▼
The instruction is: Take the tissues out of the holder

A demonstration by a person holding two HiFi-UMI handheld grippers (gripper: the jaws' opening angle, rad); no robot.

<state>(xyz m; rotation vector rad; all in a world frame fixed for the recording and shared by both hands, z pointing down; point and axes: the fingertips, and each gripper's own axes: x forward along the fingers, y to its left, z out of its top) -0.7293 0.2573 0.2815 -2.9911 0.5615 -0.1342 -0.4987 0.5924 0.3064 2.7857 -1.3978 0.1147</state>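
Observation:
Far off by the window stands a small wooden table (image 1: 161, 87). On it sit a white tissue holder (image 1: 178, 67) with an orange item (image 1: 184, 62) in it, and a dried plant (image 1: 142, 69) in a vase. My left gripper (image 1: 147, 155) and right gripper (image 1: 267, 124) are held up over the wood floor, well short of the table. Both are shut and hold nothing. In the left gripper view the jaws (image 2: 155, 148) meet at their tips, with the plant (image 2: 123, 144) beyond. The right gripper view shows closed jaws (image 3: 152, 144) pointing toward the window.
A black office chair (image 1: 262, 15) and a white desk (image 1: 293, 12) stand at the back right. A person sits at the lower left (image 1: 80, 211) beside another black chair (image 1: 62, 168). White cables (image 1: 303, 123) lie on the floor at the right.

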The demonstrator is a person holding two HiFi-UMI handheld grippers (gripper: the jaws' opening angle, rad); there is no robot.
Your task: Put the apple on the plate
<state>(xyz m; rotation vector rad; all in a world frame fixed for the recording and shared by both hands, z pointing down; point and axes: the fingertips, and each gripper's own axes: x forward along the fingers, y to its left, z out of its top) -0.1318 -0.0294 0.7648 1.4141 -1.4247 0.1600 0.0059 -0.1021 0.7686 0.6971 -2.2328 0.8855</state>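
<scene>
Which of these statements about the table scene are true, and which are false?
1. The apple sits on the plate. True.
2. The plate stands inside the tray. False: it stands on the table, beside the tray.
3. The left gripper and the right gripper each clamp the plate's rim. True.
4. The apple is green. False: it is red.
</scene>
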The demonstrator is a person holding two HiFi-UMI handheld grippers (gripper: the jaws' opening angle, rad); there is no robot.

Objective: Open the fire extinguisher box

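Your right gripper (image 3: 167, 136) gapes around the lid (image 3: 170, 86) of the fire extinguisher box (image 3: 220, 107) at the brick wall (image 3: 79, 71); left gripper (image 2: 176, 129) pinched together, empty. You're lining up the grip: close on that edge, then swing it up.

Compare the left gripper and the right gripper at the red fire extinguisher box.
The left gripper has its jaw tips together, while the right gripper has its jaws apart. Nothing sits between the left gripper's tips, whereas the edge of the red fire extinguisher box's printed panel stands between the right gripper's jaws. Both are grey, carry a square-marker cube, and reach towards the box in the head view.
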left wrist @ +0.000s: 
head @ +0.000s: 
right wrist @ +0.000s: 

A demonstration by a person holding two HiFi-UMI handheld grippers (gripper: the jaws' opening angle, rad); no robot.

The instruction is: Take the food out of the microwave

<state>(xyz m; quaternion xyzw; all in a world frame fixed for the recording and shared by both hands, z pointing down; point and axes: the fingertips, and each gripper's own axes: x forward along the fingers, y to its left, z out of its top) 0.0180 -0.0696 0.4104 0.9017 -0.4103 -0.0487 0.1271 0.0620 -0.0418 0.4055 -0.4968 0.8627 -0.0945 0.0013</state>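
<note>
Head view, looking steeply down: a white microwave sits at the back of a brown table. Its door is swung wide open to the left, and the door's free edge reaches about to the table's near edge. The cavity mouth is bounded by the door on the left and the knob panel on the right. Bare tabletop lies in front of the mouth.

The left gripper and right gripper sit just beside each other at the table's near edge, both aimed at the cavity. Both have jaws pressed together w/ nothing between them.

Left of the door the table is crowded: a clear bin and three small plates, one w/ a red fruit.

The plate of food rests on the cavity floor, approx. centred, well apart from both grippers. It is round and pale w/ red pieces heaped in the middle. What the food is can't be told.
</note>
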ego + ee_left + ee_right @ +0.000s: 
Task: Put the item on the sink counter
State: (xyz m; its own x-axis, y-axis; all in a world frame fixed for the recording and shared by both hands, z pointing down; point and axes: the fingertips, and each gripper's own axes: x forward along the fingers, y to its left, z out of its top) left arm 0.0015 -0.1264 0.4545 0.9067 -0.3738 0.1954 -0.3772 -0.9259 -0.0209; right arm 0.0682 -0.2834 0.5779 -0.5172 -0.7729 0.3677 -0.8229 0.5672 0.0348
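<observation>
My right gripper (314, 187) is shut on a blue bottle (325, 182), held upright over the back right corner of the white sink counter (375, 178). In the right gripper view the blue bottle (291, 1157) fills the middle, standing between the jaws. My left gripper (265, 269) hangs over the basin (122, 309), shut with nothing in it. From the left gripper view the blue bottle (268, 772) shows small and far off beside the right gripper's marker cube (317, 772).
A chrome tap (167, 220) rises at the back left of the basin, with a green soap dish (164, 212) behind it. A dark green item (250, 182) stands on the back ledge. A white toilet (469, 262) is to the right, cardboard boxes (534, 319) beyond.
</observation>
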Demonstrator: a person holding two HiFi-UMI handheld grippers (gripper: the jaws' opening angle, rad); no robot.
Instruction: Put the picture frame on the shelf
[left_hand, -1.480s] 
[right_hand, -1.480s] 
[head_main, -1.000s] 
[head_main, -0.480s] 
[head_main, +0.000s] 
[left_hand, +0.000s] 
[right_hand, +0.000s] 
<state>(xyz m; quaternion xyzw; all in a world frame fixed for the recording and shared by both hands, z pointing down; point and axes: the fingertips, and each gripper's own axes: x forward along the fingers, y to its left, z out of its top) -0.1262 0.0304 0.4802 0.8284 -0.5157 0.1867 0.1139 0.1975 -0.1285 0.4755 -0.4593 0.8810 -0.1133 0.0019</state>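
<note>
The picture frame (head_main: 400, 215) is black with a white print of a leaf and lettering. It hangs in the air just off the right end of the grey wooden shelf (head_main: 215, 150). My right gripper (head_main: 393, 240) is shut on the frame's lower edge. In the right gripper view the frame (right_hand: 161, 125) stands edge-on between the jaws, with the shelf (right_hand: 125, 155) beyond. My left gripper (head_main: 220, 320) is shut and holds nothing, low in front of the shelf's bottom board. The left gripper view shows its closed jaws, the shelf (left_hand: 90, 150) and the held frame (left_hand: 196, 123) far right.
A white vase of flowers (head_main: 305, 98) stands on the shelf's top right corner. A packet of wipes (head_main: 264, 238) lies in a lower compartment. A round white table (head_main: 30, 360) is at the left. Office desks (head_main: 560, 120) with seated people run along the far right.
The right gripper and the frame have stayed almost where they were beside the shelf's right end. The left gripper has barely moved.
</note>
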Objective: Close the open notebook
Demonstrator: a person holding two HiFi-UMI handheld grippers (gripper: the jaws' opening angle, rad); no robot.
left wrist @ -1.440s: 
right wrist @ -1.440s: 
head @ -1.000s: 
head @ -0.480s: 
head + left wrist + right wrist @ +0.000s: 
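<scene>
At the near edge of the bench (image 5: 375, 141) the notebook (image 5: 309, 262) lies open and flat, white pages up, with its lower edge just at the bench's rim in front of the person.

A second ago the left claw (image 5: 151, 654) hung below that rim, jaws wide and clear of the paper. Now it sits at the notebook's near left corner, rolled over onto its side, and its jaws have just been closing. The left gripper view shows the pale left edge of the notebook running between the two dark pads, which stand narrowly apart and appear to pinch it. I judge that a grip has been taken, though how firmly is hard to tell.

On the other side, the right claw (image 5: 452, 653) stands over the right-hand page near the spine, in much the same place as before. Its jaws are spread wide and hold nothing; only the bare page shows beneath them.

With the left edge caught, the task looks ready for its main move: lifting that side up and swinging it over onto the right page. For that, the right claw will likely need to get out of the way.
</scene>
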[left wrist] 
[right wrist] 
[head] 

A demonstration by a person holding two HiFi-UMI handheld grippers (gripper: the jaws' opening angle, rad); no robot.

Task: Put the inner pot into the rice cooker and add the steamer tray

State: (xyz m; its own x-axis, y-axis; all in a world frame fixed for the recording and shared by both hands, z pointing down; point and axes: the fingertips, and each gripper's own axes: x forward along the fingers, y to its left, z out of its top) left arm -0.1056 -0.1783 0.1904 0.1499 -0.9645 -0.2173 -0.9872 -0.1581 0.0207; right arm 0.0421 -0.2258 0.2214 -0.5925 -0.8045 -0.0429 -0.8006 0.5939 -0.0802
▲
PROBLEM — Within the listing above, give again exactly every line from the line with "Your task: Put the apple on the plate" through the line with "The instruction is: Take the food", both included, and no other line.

SOLUTION —
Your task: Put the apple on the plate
<state>(xyz m; rotation vector rad; all in a world frame fixed for the recording and shared by both hands, z pointing down; point and axes: the fingertips, and each gripper's own axes: x forward along the fingers, y to its left, z out of its top) -0.1318 -0.0294 0.7648 1.4141 -1.4247 0.1600 0.0059 -0.1021 0.7686 0.6971 -2.2328 0.8855</state>
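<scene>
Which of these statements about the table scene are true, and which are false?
1. The apple sits on the plate. True.
2. The plate stands inside the tray. False: it stands on the table, beside the tray.
3. The left gripper and the right gripper each clamp the plate's rim. True.
4. The apple is green. False: it is red.
</scene>
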The demonstrator is a person holding two HiFi-UMI handheld grippers (gripper: the jaws' opening angle, rad); there is no robot.

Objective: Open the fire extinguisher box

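Your right gripper (image 3: 167, 136) gapes around the lid (image 3: 170, 86) of the fire extinguisher box (image 3: 220, 107) at the brick wall (image 3: 79, 71); left gripper (image 2: 176, 129) pinched together, empty. You're lining up the grip: close on that edge, then swing it up.

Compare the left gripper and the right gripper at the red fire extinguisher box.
The left gripper has its jaw tips together, while the right gripper has its jaws apart. Nothing sits between the left gripper's tips, whereas the edge of the red fire extinguisher box's printed panel stands between the right gripper's jaws. Both are grey, carry a square-marker cube, and reach towards the box in the head view.
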left wrist @ +0.000s: 
head @ +0.000s: 
right wrist @ +0.000s: 

A demonstration by a person holding two HiFi-UMI handheld grippers (gripper: the jaws' opening angle, rad); no robot.

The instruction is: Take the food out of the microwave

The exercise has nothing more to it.